» **What you need to do**
Among the entries below, find the line with "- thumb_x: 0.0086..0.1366" and the line with "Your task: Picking". Return exactly those lines and every line between them, but no pictures.

» **Extracted material**

== Segment start ==

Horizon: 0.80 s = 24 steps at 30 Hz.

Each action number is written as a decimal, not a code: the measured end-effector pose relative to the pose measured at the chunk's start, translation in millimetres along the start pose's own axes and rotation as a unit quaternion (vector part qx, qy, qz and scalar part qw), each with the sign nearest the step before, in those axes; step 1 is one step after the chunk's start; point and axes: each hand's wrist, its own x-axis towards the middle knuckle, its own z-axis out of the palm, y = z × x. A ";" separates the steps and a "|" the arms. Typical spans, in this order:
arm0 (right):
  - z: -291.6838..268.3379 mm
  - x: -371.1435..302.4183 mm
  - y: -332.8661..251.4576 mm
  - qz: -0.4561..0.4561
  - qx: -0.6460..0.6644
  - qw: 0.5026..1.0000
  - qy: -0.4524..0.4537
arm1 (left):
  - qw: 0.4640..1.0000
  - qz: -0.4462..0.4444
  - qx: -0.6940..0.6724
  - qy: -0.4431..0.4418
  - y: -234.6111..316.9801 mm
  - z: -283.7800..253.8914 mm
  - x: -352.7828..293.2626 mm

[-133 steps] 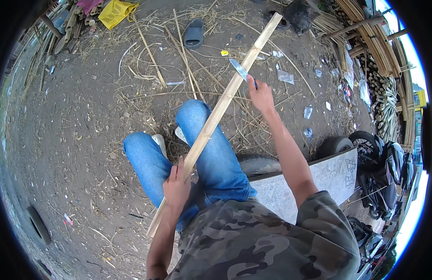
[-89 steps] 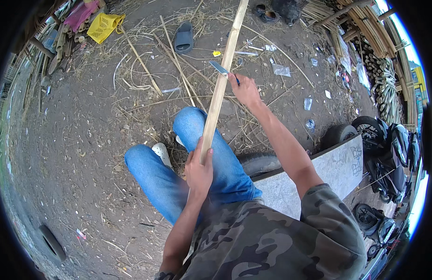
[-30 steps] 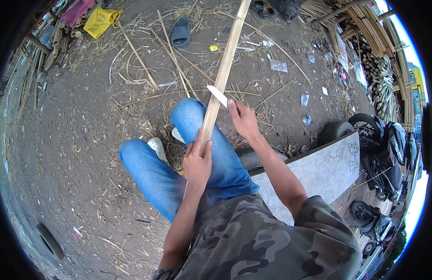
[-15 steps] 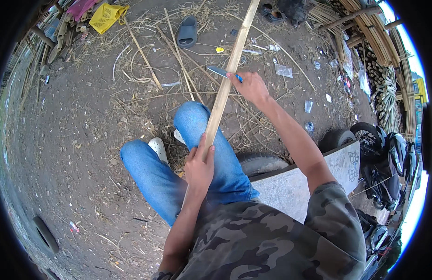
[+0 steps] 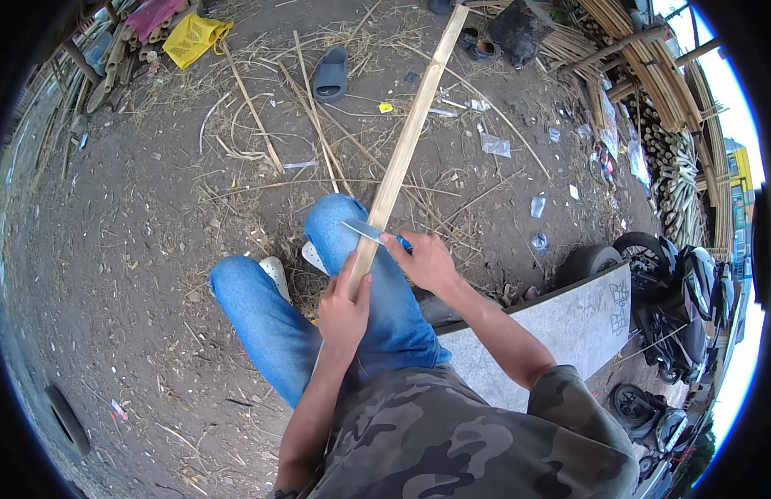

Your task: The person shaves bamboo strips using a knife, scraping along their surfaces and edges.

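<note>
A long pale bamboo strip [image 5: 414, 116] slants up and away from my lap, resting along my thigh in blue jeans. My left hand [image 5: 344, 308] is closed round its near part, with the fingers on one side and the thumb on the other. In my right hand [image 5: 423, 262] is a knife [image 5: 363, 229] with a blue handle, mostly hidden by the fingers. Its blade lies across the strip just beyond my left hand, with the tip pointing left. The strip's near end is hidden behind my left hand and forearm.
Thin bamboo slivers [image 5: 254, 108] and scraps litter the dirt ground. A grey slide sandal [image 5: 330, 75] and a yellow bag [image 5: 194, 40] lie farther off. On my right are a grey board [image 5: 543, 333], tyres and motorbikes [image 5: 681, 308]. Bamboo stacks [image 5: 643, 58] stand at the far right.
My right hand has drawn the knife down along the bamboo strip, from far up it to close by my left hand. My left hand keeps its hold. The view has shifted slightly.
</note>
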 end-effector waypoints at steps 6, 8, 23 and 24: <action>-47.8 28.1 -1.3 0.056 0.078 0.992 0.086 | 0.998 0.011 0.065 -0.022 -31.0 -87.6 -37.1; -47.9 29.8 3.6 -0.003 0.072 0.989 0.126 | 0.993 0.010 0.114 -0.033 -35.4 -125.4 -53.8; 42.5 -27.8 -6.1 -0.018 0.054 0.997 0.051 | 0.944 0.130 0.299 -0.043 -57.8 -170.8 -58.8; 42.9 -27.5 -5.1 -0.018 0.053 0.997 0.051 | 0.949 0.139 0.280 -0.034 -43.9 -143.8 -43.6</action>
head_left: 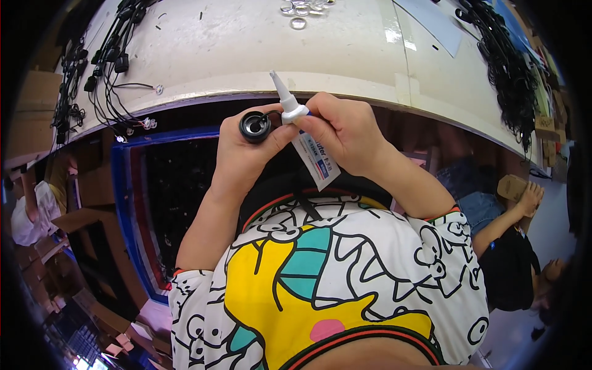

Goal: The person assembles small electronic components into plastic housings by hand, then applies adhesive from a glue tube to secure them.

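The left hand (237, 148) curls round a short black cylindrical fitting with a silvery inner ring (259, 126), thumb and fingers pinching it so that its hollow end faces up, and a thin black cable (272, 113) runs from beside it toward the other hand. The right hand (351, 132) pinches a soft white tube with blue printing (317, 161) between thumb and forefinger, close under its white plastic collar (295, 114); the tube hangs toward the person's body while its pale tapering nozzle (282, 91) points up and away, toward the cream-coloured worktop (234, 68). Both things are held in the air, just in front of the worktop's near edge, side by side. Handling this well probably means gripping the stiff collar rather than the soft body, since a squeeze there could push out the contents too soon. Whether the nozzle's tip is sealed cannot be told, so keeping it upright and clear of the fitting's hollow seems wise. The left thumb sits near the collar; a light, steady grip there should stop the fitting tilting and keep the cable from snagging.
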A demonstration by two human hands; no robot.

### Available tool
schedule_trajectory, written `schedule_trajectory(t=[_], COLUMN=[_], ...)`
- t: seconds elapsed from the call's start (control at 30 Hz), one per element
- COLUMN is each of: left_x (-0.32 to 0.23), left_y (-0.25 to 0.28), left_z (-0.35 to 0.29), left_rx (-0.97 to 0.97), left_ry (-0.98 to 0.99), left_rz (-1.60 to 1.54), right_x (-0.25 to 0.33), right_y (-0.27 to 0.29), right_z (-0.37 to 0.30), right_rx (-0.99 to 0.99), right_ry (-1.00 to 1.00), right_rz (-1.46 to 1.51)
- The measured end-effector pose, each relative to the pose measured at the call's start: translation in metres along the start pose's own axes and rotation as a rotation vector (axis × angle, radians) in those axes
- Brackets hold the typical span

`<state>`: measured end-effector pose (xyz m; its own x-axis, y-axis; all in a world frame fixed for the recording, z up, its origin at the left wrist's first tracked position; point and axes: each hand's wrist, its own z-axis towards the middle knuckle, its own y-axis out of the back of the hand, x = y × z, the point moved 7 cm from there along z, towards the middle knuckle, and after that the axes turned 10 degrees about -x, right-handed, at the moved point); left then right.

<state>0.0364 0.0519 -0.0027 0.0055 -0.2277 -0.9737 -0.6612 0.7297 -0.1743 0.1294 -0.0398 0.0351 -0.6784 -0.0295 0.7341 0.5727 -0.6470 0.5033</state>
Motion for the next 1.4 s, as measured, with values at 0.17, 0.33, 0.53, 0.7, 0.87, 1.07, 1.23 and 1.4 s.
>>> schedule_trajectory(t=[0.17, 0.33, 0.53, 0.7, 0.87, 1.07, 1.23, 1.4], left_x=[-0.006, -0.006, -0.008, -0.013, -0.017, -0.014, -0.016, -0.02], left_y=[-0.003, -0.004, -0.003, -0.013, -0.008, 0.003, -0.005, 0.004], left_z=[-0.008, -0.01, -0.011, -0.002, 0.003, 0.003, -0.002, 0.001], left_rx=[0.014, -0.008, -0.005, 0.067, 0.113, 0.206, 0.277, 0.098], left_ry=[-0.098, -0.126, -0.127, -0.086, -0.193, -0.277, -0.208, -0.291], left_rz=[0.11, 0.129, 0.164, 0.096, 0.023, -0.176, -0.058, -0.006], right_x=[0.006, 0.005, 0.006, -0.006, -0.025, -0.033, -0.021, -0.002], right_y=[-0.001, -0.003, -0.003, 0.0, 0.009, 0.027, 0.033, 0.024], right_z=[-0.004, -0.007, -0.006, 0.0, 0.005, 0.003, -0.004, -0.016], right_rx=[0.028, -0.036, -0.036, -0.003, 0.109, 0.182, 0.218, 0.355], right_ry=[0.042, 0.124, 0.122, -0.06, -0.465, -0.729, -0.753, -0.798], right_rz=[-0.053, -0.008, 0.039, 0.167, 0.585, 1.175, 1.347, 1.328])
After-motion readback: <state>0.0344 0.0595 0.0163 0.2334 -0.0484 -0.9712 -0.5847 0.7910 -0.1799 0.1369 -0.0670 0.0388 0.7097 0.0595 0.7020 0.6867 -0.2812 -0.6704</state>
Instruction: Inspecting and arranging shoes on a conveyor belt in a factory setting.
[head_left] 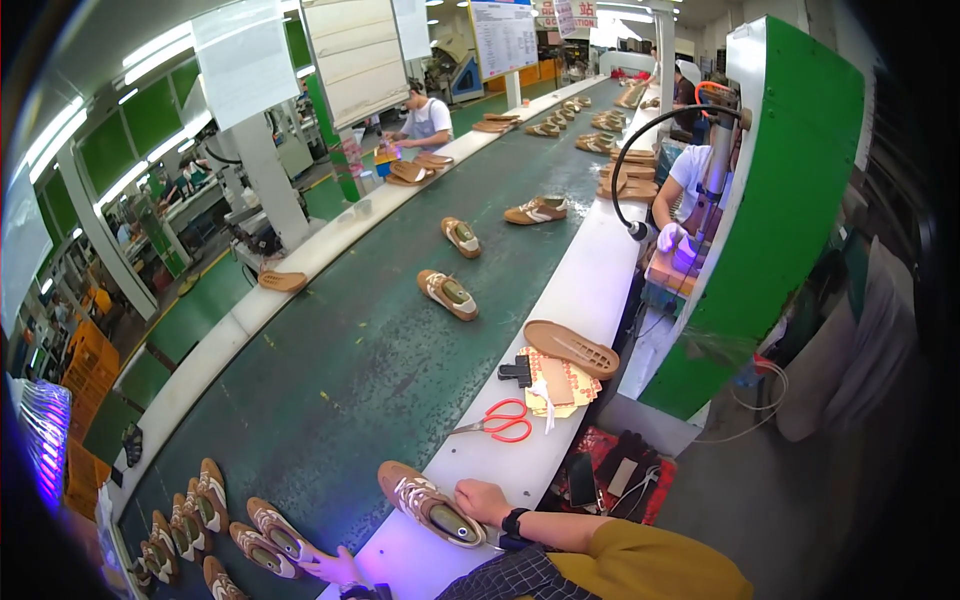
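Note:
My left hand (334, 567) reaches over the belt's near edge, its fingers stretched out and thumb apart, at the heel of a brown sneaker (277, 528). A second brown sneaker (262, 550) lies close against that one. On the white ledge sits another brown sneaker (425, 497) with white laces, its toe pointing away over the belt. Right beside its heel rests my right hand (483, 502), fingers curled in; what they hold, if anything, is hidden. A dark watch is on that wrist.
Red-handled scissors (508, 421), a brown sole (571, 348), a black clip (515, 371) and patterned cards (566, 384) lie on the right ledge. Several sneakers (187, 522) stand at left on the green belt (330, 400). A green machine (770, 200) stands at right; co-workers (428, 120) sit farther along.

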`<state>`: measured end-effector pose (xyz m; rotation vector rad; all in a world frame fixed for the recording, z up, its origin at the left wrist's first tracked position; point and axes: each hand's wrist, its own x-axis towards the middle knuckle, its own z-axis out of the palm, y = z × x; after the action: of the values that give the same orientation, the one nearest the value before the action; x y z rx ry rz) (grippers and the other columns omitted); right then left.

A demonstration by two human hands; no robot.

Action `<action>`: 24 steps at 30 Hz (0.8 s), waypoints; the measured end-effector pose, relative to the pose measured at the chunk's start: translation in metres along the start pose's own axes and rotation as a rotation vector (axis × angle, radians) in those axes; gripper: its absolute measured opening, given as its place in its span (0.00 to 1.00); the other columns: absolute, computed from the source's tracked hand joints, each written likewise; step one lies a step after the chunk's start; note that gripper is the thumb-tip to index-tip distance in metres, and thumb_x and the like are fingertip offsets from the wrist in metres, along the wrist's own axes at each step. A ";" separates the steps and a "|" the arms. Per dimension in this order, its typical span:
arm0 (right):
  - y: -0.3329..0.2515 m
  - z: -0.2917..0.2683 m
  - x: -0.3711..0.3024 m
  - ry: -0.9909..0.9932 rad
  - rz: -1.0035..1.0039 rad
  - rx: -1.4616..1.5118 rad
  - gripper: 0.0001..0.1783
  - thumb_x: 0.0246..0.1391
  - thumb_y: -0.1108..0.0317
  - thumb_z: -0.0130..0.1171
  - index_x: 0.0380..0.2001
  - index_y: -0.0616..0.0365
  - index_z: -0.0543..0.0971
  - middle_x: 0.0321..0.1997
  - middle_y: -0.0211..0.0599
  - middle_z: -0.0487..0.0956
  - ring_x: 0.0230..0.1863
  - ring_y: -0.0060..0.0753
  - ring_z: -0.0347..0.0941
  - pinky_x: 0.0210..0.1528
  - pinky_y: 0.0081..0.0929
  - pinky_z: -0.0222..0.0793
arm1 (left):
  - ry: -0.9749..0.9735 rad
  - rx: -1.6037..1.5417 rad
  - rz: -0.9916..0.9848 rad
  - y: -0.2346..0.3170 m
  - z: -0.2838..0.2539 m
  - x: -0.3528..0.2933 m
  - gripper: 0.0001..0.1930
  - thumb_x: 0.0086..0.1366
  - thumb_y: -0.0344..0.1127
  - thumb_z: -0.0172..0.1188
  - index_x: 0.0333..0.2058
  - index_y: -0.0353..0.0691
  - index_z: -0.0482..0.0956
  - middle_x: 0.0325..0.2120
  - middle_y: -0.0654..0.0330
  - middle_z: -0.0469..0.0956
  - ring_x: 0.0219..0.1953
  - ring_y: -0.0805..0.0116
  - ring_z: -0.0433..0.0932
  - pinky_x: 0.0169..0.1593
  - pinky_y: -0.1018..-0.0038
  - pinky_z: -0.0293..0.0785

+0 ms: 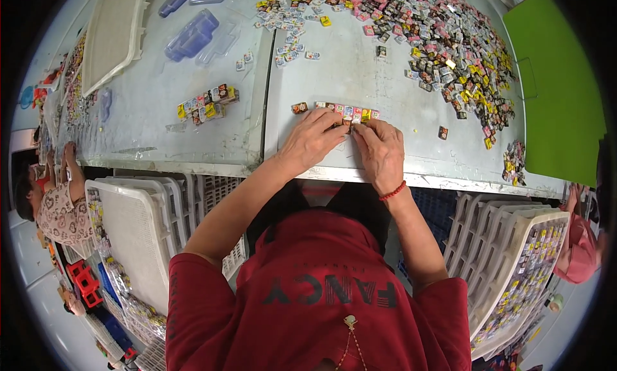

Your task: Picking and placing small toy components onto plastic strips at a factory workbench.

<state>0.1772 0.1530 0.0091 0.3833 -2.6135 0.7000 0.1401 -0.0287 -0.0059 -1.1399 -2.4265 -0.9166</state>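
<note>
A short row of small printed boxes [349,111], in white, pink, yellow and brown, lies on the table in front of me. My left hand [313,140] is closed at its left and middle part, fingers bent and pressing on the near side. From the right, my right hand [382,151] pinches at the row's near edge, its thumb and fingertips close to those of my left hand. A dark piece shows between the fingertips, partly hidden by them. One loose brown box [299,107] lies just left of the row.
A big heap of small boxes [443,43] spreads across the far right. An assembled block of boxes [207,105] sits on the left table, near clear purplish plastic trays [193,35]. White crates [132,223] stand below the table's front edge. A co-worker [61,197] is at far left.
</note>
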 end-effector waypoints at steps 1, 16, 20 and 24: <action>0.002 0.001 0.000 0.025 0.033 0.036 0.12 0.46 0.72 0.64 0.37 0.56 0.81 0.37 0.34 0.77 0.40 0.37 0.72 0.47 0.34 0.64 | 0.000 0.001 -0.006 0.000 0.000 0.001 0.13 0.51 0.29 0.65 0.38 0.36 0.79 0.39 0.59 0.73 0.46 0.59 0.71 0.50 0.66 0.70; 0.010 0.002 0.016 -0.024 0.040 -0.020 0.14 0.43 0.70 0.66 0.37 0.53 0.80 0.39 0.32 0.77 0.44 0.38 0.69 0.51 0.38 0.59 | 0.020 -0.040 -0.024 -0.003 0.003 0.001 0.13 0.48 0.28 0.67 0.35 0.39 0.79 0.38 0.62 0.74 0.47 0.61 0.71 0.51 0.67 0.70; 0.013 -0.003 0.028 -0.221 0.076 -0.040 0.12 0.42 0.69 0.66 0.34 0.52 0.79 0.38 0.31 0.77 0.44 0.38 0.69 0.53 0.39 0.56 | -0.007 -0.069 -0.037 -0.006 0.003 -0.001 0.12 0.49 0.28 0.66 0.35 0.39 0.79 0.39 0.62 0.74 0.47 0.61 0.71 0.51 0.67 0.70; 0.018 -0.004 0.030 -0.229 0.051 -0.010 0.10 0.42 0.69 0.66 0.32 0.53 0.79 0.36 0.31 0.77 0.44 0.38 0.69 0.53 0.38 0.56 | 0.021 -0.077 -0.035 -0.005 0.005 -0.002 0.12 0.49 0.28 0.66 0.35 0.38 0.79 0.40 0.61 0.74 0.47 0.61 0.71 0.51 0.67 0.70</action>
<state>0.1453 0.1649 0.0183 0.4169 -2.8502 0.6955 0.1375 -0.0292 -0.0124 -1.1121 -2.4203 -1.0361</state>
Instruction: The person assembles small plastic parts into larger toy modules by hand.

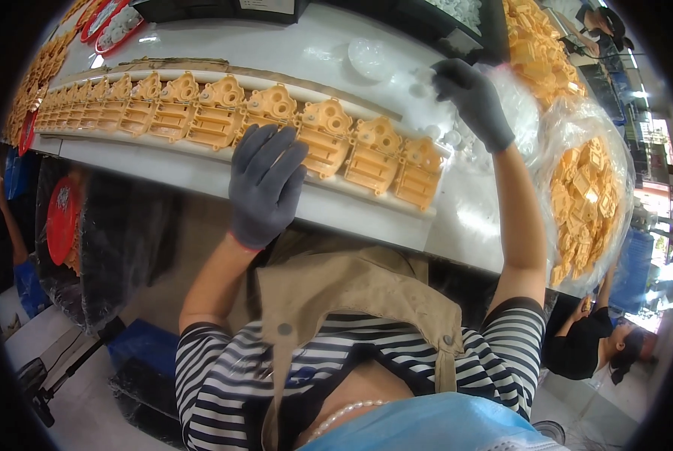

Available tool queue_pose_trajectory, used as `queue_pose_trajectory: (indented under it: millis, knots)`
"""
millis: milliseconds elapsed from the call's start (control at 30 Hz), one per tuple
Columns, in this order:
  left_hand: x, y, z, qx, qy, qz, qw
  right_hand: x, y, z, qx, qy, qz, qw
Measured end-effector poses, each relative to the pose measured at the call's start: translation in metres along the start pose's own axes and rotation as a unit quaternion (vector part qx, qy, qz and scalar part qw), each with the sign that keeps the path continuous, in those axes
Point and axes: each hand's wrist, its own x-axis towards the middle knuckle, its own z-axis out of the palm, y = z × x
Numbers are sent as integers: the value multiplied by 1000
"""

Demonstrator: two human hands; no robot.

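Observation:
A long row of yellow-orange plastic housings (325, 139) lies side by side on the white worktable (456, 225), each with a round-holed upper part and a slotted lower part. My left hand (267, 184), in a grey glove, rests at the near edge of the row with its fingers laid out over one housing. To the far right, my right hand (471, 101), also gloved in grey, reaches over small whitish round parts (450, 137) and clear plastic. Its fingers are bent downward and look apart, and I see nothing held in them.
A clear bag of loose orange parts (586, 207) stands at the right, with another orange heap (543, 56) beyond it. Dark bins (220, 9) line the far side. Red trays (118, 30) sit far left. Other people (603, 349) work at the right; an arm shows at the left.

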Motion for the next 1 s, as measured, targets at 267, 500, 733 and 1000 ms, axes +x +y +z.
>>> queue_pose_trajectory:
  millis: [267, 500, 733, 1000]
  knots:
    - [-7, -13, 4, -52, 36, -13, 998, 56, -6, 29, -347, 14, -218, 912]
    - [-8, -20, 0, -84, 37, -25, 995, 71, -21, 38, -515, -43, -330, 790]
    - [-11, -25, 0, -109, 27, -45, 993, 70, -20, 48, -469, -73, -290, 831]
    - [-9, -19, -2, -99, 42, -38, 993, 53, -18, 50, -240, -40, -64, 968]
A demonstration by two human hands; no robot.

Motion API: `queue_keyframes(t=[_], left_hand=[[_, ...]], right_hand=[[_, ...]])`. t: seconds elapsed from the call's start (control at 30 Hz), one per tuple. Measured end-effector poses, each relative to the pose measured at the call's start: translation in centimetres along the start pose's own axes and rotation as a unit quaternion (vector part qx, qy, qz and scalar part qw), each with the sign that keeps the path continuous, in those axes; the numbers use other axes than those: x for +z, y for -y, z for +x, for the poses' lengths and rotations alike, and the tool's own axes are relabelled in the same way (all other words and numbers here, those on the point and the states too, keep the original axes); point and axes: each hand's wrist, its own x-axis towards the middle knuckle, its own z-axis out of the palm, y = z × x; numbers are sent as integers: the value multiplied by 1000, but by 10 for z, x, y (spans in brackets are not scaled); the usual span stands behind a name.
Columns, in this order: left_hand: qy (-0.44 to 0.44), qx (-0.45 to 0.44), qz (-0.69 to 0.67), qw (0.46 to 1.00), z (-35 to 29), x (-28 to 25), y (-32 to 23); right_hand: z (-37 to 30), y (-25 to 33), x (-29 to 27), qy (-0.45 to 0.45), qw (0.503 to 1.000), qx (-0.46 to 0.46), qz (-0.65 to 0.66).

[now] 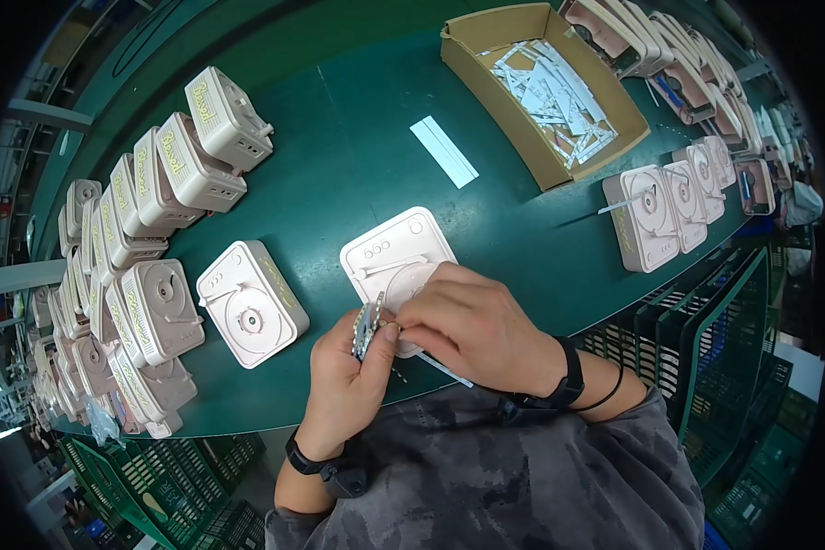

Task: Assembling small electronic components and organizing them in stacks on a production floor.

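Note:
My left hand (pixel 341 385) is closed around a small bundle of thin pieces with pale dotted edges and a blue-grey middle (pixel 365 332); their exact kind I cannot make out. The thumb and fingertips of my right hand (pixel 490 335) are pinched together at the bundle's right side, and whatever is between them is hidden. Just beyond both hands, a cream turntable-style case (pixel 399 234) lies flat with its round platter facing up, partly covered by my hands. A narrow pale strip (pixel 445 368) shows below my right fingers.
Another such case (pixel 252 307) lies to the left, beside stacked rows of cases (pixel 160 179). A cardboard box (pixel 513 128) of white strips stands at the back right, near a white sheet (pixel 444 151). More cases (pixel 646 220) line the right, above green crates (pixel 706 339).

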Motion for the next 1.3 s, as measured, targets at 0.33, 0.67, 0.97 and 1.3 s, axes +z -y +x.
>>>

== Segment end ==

» **Worked solution**
  - thumb_x: 0.0086..0.1366
  - thumb_y: -0.0344..0.1127
  - thumb_z: -0.0172..0.1188
  - index_x: 0.0333..0.2058
  - index_y: -0.0353..0.0691
  - index_z: -0.0482..0.0956
  - middle_x: 0.0325..0.2120
  - middle_y: -0.0654..0.0330
  - middle_z: -0.0469..0.0956
  - ring_x: 0.0219..0.1953
  - ring_y: -0.0805..0.0116
  - ring_z: -0.0433..0.0932
  - pinky_x: 0.0169..0.1593
  - pinky_y: -0.1018..-0.0038
  - pinky_z: -0.0293..0.0785

+0 ms: 

Your task: Picking and placing small toy components onto plastic strips at a factory workbench.

The exercise is done, with nothing more to add.